# Introduction to covenant theology



## Doulos McKenzie (Jul 25, 2016)

Do y'all have any introduction to CT books suggestions?


----------



## Natertot (Jul 25, 2016)

Christ of the Covenants by Robertson, 
Introducing Covenant theology by Horton

for baptists, I found reading those and then reading "The Distinctiveness of Baptist Covenant Theology" by Pascal Denault to be very helpful.

Reactions: Informative 1


----------



## Ask Mr. Religion (Jul 25, 2016)

Witsius, _Economy of the Covenants_


----------



## GulfCoast Presbyterian (Jul 25, 2016)

Dr. McMahon (who owns this site) has two that that are good starters as well. I would have to look up the name.

Edit:

http://www.puritanpublications.com/store/products/covenant-theology-made-easy-by-c-matthew-mcmahon/

http://www.puritanpublications.com/...ew-of-covenant-theology-by-c-matthew-mcmahon/


----------



## reaganmarsh (Jul 25, 2016)

Hi Jonathan,

The books mentioned above are excellent. Witsius and Denault in particular are very helpful. I'd add to the book list Nehemiah Coxe and John Owen's Covenant Theology: From Adam to Christ. 
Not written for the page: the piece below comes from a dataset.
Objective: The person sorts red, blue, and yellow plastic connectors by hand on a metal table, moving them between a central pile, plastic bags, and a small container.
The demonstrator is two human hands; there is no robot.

Beyond these works, study the various Reformation catechisms and confessions; and consult some of the (multitudes of) commentaries on the confessions. 
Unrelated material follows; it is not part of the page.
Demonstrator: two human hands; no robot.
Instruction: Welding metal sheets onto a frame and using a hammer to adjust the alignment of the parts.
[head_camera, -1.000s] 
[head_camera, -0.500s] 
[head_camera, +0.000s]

A book which I felt to be largely a waste of time is Greg Nichols, Covenant Theology: A Reformed and Baptistic Perspective. 
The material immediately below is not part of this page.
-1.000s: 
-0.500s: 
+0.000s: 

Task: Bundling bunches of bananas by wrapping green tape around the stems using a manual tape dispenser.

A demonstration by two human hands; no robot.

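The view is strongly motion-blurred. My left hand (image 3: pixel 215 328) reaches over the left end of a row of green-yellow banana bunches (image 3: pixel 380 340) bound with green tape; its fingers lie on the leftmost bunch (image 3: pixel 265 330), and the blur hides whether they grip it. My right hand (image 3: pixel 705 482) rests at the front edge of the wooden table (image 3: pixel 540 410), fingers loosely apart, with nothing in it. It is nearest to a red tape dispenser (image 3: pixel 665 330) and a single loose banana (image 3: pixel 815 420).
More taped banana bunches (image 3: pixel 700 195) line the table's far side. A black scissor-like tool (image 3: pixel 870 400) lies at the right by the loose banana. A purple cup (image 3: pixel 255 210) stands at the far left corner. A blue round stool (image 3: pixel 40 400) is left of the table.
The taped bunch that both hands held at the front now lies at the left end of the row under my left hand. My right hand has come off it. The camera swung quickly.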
Not a book, but I noticed that the Founders Study Center has a course on Baptist Covenant Theology available. 

Enjoy your studies!


----------



## Beezer (Jul 25, 2016)

reaganmarsh said:


> A book which I felt to be largely a waste of time is Greg Nichols, Covenant Theology: A Reformed and Baptistic Perspective.



Rev. Marsh, 

What about Nichols' book did you not care for? I picked up a copy at the recommendation of a Reformed Baptist friend, but have not read much of it. Curious to hear your thoughts.


----------



## KSon (Jul 25, 2016)

I would commend to you the Denault book as well. Also, this site is really helpful in separating some strains of CT held even the in same Reformed Baptist tent.


----------



## Semper Fidelis (Jul 25, 2016)

I can't recommend A Puritan Theology by Beeke and Jones enough. It introduces who the Puritans are and has excellent chapters on Covenant Theology.


----------



## arapahoepark (Jul 25, 2016)

reaganmarsh said:


> A book which I felt to be largely a waste of time is Greg Nichols, Covenant Theology: A Reformed and Baptistic Perspective.



May I ask why it is a waste of time?


----------



## PuritanCovenanter (Jul 25, 2016)

Natertot said:


> Christ of the Covenants by Robertson


This is good, I wouldn't recommend Horton for Presbyterians or URCNA guys for many reasons. He dichotomizes law and grace too much. 

Bavinck is good but you have to read so much. 
Witsius has to be read in context and with a lot of understanding. 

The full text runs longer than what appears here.